A moins que ? En Afghanistan, les enlèvements étaient légions. Et l'issue en était rarement heureuse.
- Que veux-tu que je te dise ? Reprit Ivy , presque en s'excusant. Ma mère est complètement hystérique, elle me fait la grande scène du II.

En grandissant, David et Ivy , qui étaient cousins germains , s'étaient rapprochés du fait de leur point commun : tous deux s'étaient affligés d'une mère spécialiste du psychodrame au quotidien. De quelques années plus jeune que David , Ivy vivait à Santa Barbara, où elle s'adonnait à la sculpture d'avant-garde , quand elle ne lui envoyait pas de longs courriels angoissés par-delà les mers .
- Tu es bien sûre que tante Alice ne dramatise pas la situation ? Elle n'aurait pas tout inventé, par hasard ?
- Tu connais ma mère, avec elle on peut se attendre à tout _ son imagination ne connaît pas de limites.  En plus , elle est persuadé que grand-père perd la boule . Tout le monde sait d'une tumeur au cerveau peut pousser les gens à agir bizarrement. Quand peux-tu êtres à New-York ? On a vraiment besoin de toi , David.  Grand-père a besoin de toi . Tu es le seul qu'il écoute.  Et d'ailleurs, où es-tu au juste ?
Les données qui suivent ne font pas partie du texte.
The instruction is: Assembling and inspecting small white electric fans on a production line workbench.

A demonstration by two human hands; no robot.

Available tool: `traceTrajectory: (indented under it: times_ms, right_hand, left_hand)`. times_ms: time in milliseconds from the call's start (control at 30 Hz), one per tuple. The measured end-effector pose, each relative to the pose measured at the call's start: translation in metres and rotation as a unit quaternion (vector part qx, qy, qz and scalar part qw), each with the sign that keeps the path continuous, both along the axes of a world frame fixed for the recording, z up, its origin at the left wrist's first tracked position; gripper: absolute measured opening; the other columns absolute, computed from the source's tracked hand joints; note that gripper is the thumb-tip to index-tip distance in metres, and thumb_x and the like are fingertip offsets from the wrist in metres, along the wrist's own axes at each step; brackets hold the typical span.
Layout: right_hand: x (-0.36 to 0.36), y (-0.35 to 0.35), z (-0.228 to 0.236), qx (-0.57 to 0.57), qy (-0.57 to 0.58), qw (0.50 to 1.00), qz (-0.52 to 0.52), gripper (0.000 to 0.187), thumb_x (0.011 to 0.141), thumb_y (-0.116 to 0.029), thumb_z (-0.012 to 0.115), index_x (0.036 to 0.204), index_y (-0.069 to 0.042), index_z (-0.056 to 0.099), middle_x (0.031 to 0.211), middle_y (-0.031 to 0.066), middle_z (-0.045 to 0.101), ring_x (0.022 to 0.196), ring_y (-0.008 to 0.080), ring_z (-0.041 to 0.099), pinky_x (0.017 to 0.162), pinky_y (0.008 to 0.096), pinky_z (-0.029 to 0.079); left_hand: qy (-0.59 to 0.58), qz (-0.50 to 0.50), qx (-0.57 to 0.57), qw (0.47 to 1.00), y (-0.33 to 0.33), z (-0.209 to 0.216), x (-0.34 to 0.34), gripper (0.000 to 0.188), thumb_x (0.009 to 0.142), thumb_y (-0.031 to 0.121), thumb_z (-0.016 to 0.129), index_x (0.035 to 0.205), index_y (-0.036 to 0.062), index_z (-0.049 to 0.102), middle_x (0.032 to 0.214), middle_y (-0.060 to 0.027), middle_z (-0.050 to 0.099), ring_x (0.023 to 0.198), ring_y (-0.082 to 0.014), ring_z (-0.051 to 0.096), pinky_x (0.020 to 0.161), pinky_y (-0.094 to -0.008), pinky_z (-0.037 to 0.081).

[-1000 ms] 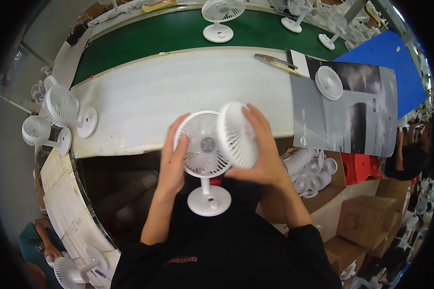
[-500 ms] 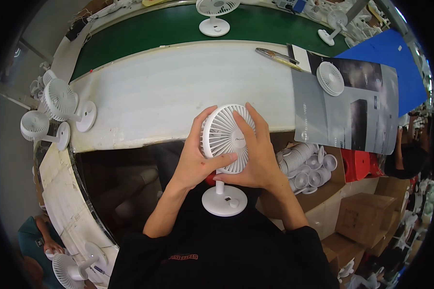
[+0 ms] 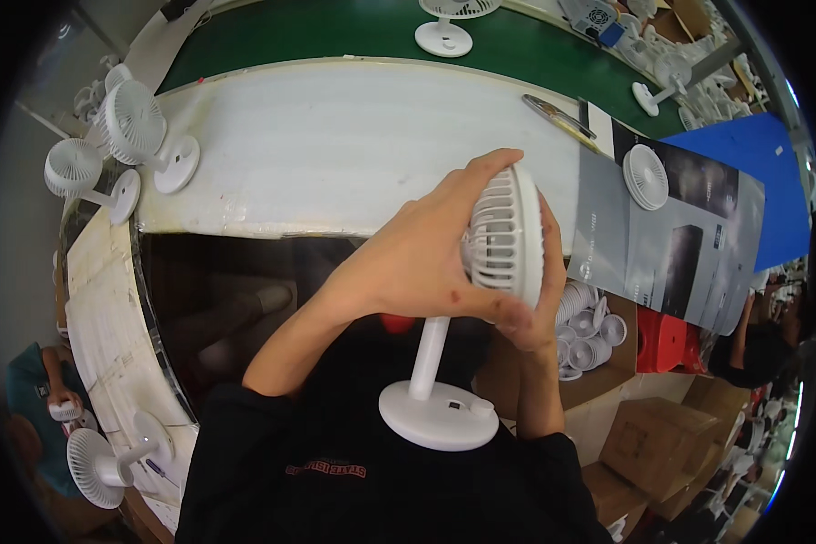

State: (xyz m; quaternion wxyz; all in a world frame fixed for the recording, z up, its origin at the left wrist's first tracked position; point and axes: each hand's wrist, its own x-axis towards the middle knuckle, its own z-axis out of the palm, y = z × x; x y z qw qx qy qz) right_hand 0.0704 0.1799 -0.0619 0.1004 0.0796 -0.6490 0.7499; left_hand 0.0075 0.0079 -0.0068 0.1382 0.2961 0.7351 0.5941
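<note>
A white desk fan (image 3: 506, 238) is held up in front of my chest, its round cage turned side-on. My left hand (image 3: 417, 258) is wrapped round the back and near edge of the cage, thumb low on the rim. My right hand (image 3: 546, 290) grips the cage's far side from the right; the cage hides part of its fingers. Below the hands the fan's stem slants down to its round base (image 3: 440, 417), which has a small dark window and a knob. The base hangs in front of my black shirt.
Several white fans stand at the worktable's (image 3: 335, 145) left end. On the right, a printed sheet (image 3: 698, 245) carries white fan grilles (image 3: 646, 177), with a cutter-like tool (image 3: 558, 118) beside it. A carton of white round parts (image 3: 589, 340) sits below. Another person (image 3: 50, 399) works at lower left.
The fan's head has turned from facing up toward me to side-on, and moved right and nearer. Its base tilts more. Both hands have moved with it, still gripping the cage.
</note>
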Motion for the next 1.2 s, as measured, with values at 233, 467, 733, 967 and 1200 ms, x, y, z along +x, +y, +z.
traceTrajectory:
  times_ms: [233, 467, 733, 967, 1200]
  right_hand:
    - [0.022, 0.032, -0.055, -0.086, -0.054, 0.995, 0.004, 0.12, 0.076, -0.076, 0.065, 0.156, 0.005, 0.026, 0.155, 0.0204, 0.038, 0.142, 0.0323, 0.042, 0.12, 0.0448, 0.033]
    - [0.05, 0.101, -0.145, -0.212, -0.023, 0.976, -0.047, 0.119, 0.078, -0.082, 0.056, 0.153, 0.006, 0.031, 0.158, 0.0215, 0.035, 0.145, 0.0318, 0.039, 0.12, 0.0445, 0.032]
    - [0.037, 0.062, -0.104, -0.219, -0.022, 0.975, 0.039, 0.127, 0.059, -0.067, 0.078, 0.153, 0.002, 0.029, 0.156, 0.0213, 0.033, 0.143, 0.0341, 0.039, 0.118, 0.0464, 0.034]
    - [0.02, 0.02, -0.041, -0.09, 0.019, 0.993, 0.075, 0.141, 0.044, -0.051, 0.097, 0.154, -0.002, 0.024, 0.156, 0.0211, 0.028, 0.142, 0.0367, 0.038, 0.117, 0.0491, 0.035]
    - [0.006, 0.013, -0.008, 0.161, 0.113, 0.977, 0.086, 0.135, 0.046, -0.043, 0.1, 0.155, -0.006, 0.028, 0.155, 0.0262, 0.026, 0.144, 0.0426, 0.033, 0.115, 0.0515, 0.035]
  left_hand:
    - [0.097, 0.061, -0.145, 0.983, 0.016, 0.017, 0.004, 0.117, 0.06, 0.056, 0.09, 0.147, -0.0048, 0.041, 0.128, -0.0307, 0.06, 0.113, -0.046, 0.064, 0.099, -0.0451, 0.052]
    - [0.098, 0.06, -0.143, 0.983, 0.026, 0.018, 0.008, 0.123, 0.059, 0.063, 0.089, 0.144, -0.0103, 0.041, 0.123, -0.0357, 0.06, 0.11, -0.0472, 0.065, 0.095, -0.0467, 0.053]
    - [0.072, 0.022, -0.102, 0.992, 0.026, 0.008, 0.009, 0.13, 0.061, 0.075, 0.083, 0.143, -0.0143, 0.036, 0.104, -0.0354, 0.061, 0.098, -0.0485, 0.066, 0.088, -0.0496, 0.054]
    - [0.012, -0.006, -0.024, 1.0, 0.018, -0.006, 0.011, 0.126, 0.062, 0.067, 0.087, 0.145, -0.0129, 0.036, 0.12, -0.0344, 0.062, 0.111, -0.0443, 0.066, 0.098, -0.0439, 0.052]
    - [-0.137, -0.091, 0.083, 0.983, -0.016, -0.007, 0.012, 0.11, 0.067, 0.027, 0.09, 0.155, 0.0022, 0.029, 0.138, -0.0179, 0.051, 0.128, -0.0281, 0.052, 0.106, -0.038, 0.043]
David promena un regard circulaire sur l'aéroport étranger bondé de soldats en tenues de camouflage couleur sable.
Ils echangeaient des anecdotes entre eux : souvenirs de fusillades , d'attentats sucides , d'embuscades en bord de route ... Son transport jusqu'ici avait été sa dernière manœuvre militaire sur le terrain . Il se rappelait avoir pensé :《 je vous en prie , faites que rien ne m'arrive maintenant !》Il ne voulait pas être le héros malgré lui d'un de ces articles déprimants qu'on lisait dans les feuilles de chou locales : le dernier jour de sa mission, il trouve la mort dans une attaque de convoi ...
Il se représenta Ivy dans son atelier bohème, perché sur le promontoire rocheux surplombant Hendry's Beach . Un album de Cream passait en fond sonore . Elle devait être entrain de faire du café dans sa cafetière à piston française, l'œil rivé sur les surfeurs pagayant vers lebeach-break en vue de leur séance de glisse matinale.
- je suis en route , repondit-il .

Les soldats qui rentraient attendaient dans le KAIA depuis des heures. Le temps s'écoulait au rythme d'un glacier. A l'origine, leur vol était censé décoller à 14 heures, mais il avait été retardé à 21h45 . On leur avait ordonné de retourner sous la tente des départs, où ils avaient été soumis au confinement obligatoire, à savoir rester assis dans une chaleur étouffante, totalement désœuvrés, dans l'attente du moment d'embarquer. Enfin, il avait été 21h45 et , depuis rien. Mais le retard n'avait surpris personne. La voix de sa cousine le ramèna sur terre .
- David ? Combien de temps te faudra-il encore avant de rentrer ?
- je m'y emploie, figure toi.

En ce moment , il aurait tout aussi bien pu être sur une autre planète, tant il se sentait loin de tout .
- Qu'est-ce qu'il a , grand-père, au juste ?
- Écoute, voilà ce que je sais . Il était en traitement à la clinique Mayo . Et c'est la , je crois , qu'on lui a annoncé...
Un sanglot l'interrompit.
- on lui a annoncé le pire diagnostic qui soit .
-Ivy ...
Elle le coupa :
- la rumeur est inopérable . Cette fois , même ma mère ne pourrait pas en rajouter dans le tragique . Il va mourir , David.